Exercise prompt
Every record below must be set down again exactly as given.

+ + + +

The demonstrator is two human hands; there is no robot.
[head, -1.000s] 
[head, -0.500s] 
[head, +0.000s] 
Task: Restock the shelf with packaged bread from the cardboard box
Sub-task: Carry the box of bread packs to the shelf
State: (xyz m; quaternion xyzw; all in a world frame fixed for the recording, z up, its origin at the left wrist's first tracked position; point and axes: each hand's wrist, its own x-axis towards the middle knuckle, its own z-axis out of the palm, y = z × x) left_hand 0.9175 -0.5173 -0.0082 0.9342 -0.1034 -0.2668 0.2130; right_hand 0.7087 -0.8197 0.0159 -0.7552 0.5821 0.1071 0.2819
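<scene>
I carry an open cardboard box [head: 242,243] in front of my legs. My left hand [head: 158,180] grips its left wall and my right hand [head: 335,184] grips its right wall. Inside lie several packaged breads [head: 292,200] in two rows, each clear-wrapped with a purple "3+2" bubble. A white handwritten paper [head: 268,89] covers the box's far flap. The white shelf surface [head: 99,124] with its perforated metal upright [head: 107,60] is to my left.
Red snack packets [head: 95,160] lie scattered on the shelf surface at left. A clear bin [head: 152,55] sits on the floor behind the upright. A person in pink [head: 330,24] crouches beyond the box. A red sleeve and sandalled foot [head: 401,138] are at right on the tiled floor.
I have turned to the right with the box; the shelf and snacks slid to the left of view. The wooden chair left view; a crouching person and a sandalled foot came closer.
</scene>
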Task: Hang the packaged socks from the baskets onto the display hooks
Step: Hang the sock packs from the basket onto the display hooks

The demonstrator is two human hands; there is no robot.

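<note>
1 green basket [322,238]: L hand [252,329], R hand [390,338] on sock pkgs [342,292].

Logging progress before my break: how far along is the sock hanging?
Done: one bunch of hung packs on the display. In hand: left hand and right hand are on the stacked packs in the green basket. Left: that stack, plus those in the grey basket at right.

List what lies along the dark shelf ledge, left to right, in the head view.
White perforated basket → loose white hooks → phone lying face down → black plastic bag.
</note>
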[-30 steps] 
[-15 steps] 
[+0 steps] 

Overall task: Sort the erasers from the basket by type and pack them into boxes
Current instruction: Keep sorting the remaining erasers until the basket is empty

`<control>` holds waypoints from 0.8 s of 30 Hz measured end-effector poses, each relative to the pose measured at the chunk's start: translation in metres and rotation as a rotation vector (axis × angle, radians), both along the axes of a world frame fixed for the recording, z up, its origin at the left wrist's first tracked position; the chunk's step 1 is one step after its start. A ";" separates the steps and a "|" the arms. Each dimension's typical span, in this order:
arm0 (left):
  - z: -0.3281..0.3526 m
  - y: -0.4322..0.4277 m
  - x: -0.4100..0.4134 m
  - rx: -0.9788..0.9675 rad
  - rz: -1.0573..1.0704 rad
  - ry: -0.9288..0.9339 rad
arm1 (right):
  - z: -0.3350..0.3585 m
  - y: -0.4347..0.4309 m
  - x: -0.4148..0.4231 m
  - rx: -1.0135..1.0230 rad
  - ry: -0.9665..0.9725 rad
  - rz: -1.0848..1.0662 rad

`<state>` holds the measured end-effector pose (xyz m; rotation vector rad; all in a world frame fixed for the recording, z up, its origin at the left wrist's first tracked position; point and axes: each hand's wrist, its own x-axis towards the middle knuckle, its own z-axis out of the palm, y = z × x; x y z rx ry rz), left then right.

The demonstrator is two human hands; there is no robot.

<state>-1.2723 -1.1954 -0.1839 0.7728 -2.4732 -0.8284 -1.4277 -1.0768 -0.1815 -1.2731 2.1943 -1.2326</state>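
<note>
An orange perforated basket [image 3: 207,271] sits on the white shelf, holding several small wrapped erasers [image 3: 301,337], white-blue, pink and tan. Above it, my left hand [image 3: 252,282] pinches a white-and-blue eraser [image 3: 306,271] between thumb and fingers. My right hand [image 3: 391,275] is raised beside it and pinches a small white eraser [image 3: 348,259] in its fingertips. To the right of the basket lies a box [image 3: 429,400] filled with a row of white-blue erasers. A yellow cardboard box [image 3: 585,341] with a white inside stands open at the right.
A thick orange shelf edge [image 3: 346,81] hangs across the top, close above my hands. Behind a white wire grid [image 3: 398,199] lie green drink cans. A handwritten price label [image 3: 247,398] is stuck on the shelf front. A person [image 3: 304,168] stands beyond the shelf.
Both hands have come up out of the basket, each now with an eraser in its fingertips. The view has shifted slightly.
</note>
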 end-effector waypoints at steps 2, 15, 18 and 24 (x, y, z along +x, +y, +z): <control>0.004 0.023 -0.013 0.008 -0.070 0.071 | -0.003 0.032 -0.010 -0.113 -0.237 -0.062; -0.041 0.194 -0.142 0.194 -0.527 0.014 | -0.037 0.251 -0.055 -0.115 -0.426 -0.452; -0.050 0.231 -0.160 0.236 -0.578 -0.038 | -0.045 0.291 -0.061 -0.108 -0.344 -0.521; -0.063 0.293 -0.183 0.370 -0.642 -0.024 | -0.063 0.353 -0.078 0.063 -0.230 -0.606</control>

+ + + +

Output
The demonstrator is two human hands; there is no robot.
[head, -1.000s] 
[head, -0.500s] 
[head, +0.000s] 
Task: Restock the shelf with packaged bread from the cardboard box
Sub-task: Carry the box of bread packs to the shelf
State: (xyz m; quaternion xyzw; all in a world frame fixed for the recording, z up, its origin at the left wrist's first tracked position; point and axes: each hand's wrist, its own x-axis towards the middle knuckle, its own z-axis out of the palm, y = z × x) left_hand 0.9175 -0.5173 -0.0082 0.9342 -0.1034 -0.2668 0.2130; right_hand 0.7087 -0.8197 0.0159 -0.7552 0.5821 0.1071 0.2819
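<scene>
I carry an open cardboard box [head: 242,243] in front of my legs. My left hand [head: 158,180] grips its left wall and my right hand [head: 335,184] grips its right wall. Inside lie several packaged breads [head: 292,200] in two rows, each clear-wrapped with a purple "3+2" bubble. A white handwritten paper [head: 268,89] covers the box's far flap. The white shelf surface [head: 99,124] with its perforated metal upright [head: 107,60] is to my left.
Red snack packets [head: 95,160] lie scattered on the shelf surface at left. A clear bin [head: 152,55] sits on the floor behind the upright. A person in pink [head: 330,24] crouches beyond the box. A red sleeve and sandalled foot [head: 401,138] are at right on the tiled floor.
I have turned to the right with the box; the shelf and snacks slid to the left of view. The wooden chair left view; a crouching person and a sandalled foot came closer.
</scene>
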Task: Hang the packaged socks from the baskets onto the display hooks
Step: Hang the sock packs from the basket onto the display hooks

The demonstrator is two human hands; there is no robot.

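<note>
1 green basket [322,238]: L hand [252,329], R hand [390,338] on sock pkgs [342,292].

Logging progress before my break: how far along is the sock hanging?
Done: one bunch of hung packs on the display. In hand: left hand and right hand are on the stacked packs in the green basket. Left: that stack, plus those in the grey basket at right.

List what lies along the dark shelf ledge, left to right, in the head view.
White perforated basket → loose white hooks → phone lying face down → black plastic bag.
</note>
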[-30 steps] 
[-15 steps] 
[+0 steps] 

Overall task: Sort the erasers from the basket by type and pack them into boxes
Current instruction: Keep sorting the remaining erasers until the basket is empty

`<control>` holds waypoints from 0.8 s of 30 Hz measured end-effector poses, each relative to the pose measured at the chunk's start: translation in metres and rotation as a rotation vector (axis × angle, radians), both along the axes of a world frame fixed for the recording, z up, its origin at the left wrist's first tracked position; the chunk's step 1 is one step after its start. A ";" separates the steps and a "|" the arms. Each dimension's typical span, in this order:
arm0 (left):
  - z: -0.3281..0.3526 m
  - y: -0.4322..0.4277 m
  - x: -0.4100..0.4134 m
  - rx: -0.9788..0.9675 rad
  - rz: -1.0573..1.0704 rad
  - ry: -0.9288..0.9339 rad
arm1 (right):
  - z: -0.3350..0.3585 m
  - y: -0.4347..0.4309 m
  - x: -0.4148..0.4231 m
  - rx: -1.0135..1.0230 rad
  - ry: -0.9665..0.9725 rad
  - rz: -1.0848..1.0662 rad

`<state>` holds the measured end-effector pose (xyz m; rotation vector rad; all in a world frame fixed for the recording, z up, its origin at the left wrist's first tracked position; point and axes: each hand's wrist, its own x-axis towards the middle knuckle, its own z-axis out of the palm, y = z × x; x y z rx ry rz), left then right.

The demonstrator is two human hands; there is no robot.

<state>-1.2723 -1.1954 -0.1839 0.7728 -2.4732 -0.8284 -1.4277 -1.0768 -0.1815 -1.2731 2.1943 -1.2326</state>
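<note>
An orange perforated basket [image 3: 207,271] sits on the white shelf, holding several small wrapped erasers [image 3: 301,337], white-blue, pink and tan. Above it, my left hand [image 3: 252,282] pinches a white-and-blue eraser [image 3: 306,271] between thumb and fingers. My right hand [image 3: 391,275] is raised beside it and pinches a small white eraser [image 3: 348,259] in its fingertips. To the right of the basket lies a box [image 3: 429,400] filled with a row of white-blue erasers. A yellow cardboard box [image 3: 585,341] with a white inside stands open at the right.
A thick orange shelf edge [image 3: 346,81] hangs across the top, close above my hands. Behind a white wire grid [image 3: 398,199] lie green drink cans. A handwritten price label [image 3: 247,398] is stuck on the shelf front. A person [image 3: 304,168] stands beyond the shelf.
Both hands have come up out of the basket, each now with an eraser in its fingertips. The view has shifted slightly.
</note>
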 end-effector waypoints at steps 2, 15, 18 and 24 (x, y, z along +x, +y, +z): <control>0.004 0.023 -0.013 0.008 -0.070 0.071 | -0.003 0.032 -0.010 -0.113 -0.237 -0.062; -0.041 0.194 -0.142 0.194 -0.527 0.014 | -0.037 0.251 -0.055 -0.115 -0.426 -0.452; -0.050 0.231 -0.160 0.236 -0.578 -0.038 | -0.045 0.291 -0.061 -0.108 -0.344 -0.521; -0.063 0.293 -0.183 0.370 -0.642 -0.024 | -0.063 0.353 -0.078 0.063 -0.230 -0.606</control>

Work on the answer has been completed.